• **TASK BRIEF**:
Which of the lines in the records below hold the string "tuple"? Copy every one of them.

• **THE DATA**:
■ ■ ■

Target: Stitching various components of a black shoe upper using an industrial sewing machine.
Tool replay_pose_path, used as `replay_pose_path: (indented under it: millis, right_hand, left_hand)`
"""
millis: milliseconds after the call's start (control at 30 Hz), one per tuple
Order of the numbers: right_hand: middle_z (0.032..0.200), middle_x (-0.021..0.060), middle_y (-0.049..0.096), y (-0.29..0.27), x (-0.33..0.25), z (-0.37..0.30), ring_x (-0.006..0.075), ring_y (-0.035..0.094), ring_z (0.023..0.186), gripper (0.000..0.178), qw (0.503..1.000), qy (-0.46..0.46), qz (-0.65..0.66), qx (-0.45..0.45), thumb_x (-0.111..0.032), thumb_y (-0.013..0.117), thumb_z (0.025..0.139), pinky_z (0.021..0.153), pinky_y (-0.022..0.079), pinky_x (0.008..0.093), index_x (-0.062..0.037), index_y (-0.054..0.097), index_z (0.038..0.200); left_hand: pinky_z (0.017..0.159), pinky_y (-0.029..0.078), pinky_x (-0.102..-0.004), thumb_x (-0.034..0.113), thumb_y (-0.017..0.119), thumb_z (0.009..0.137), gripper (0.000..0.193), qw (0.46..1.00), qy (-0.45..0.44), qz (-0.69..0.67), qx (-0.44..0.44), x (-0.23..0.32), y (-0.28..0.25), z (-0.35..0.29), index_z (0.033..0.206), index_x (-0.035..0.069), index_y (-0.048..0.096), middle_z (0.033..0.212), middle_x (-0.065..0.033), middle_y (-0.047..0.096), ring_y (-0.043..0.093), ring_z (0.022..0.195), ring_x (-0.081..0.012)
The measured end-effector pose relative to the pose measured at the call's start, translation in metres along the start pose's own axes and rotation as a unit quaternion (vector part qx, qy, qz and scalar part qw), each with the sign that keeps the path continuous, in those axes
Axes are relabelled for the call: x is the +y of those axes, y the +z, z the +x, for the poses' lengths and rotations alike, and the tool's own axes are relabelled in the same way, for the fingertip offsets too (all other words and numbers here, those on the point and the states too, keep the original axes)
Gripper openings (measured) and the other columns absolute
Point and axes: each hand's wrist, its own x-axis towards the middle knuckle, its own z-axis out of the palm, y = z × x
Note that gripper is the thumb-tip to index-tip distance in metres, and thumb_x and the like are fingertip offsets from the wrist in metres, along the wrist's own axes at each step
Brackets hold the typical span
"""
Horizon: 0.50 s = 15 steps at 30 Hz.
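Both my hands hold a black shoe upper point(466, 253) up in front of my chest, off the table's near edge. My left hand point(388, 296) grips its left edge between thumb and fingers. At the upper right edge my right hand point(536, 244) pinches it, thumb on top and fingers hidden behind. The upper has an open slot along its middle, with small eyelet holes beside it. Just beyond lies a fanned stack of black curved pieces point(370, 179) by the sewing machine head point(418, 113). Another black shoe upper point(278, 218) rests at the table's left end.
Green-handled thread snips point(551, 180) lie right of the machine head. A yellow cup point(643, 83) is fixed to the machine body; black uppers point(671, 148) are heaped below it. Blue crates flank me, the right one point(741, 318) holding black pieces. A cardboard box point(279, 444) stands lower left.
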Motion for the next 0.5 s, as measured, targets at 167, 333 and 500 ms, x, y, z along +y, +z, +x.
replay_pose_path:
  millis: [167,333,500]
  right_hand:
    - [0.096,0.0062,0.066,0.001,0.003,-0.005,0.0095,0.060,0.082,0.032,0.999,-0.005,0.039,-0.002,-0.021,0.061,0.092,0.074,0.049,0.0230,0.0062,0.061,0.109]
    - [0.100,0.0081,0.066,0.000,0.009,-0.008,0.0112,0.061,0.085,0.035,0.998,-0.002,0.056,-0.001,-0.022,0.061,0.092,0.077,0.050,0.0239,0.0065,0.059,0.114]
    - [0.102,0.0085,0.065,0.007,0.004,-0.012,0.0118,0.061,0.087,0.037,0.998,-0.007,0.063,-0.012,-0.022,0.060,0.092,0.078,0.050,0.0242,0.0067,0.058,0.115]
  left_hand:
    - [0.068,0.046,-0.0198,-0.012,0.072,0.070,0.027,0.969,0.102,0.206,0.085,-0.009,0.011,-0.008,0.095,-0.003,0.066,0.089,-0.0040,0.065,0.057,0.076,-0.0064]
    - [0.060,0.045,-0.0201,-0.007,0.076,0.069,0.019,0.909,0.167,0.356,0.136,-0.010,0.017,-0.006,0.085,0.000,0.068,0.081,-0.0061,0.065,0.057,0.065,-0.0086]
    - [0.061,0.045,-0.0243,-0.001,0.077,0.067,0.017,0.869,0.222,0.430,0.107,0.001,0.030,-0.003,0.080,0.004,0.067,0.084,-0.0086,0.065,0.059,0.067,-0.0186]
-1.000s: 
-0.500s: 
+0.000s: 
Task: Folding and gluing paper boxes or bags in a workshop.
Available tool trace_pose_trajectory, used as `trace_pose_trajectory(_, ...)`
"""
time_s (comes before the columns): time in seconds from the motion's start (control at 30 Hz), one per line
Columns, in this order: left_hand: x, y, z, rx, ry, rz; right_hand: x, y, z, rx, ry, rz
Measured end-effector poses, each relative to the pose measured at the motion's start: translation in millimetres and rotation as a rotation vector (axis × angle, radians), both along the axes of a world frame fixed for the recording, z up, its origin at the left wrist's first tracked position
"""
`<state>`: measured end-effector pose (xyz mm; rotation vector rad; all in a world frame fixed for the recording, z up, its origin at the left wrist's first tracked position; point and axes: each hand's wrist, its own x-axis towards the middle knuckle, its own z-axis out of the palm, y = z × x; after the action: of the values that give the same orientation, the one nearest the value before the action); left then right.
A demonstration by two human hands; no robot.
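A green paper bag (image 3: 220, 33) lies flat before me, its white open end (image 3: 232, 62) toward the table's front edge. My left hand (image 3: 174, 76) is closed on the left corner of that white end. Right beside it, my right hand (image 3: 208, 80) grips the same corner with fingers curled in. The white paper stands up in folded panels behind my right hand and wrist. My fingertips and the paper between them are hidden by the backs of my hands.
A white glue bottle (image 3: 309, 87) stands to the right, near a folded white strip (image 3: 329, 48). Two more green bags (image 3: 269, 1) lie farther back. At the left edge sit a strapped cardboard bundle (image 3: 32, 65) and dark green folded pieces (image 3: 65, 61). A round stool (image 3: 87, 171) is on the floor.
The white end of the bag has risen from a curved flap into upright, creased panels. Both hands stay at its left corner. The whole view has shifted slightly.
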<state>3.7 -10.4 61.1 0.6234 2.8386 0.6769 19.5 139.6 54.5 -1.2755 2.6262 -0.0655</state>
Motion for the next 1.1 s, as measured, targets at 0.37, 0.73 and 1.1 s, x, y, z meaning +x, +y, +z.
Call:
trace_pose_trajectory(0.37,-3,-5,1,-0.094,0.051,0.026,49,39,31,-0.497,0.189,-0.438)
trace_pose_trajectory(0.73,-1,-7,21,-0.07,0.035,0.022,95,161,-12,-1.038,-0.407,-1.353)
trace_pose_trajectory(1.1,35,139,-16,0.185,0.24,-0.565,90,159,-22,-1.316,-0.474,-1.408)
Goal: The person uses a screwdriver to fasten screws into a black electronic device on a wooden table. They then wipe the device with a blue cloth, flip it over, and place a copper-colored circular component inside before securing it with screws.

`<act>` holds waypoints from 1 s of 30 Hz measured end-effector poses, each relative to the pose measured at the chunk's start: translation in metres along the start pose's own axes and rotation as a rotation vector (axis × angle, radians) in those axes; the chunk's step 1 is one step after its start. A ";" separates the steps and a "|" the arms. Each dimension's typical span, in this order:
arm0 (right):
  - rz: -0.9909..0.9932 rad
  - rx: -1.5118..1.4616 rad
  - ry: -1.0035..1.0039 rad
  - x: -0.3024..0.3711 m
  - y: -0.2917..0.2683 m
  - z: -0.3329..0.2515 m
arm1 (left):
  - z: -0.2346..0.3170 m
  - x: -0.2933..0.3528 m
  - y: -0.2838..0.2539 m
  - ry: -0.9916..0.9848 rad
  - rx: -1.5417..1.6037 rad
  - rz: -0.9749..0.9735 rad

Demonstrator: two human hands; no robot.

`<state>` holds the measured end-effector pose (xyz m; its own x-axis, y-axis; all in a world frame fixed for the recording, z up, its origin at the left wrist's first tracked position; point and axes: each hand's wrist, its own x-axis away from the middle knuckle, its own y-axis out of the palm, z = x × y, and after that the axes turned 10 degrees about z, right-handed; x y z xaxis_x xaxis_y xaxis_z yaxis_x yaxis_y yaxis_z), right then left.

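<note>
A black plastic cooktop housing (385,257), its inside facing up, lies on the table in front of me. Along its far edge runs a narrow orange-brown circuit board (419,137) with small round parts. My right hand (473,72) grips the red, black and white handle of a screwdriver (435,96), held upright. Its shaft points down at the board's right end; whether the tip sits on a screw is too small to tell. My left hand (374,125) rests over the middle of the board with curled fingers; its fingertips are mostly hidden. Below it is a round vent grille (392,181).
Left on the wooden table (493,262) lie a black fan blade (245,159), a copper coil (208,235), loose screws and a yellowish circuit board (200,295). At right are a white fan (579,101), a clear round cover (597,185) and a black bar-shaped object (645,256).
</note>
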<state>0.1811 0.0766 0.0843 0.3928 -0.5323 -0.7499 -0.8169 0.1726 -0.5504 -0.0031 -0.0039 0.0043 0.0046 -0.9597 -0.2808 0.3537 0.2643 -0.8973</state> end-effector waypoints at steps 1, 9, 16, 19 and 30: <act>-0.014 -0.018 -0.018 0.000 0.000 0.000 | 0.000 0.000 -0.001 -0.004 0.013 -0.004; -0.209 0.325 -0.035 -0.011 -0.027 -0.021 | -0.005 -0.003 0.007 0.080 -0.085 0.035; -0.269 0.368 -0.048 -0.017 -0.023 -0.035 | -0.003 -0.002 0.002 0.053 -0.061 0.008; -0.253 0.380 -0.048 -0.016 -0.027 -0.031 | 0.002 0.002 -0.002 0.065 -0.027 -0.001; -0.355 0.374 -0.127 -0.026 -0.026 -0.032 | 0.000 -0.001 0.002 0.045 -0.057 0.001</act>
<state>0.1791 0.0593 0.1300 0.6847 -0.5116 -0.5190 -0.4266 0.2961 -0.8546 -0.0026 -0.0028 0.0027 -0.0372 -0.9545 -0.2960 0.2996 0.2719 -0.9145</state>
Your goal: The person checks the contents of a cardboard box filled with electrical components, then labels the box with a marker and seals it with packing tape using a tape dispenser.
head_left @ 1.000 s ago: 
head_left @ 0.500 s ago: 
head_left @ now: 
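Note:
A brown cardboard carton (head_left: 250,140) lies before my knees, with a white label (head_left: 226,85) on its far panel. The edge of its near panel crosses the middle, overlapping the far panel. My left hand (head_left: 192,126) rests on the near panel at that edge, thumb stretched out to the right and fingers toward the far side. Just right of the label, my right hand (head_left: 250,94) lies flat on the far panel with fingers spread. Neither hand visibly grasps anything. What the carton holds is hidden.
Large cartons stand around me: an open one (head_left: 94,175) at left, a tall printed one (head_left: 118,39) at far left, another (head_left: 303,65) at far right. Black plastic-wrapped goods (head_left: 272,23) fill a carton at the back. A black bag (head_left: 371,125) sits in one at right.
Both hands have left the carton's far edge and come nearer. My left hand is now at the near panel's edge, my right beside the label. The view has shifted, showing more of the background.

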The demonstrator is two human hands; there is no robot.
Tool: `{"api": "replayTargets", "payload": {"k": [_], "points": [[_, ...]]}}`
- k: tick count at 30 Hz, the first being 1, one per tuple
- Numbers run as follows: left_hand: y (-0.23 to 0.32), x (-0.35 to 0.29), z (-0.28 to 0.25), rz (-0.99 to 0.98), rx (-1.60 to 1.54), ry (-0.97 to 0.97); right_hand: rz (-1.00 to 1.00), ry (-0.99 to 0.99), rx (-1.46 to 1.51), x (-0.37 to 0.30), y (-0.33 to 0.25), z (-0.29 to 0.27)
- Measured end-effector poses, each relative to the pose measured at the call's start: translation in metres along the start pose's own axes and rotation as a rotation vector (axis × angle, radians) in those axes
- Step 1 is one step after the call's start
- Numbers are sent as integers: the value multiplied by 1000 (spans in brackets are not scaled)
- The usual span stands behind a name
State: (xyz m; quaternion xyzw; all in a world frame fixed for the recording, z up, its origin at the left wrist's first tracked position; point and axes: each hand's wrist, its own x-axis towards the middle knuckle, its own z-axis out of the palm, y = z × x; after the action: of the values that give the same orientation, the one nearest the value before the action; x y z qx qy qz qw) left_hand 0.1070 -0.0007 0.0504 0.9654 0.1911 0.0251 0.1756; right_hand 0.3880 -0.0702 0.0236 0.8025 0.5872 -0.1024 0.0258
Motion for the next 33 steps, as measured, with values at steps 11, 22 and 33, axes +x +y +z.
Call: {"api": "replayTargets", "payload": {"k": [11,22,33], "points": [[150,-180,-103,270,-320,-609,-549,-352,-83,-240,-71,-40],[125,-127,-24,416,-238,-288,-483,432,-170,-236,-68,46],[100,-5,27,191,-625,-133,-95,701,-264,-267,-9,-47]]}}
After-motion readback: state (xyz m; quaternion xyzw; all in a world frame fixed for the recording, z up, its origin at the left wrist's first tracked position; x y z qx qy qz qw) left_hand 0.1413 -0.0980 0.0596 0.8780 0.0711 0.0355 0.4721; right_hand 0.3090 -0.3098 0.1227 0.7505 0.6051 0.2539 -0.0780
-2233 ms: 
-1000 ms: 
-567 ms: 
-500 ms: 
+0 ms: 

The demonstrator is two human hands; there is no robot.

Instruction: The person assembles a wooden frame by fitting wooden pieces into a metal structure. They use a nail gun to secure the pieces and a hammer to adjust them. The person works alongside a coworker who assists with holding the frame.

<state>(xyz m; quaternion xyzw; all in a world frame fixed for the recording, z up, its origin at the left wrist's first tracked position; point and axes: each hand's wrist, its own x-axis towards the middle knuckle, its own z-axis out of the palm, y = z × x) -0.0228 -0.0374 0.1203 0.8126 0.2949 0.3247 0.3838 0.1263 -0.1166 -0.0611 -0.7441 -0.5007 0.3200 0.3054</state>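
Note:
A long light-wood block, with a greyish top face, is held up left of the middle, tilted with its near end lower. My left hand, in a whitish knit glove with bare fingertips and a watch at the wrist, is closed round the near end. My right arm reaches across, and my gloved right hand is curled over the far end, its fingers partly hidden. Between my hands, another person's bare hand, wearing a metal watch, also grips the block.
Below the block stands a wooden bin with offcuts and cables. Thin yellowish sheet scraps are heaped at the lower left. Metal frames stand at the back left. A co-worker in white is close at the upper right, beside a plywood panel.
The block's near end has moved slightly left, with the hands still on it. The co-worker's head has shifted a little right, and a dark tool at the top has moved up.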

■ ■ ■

• **SOLUTION BELOW**:
millis: milliseconds after the call's start (control at 30 Hz), one per tuple
- k: tick count at 30 Hz, the first being 1, one per tuple

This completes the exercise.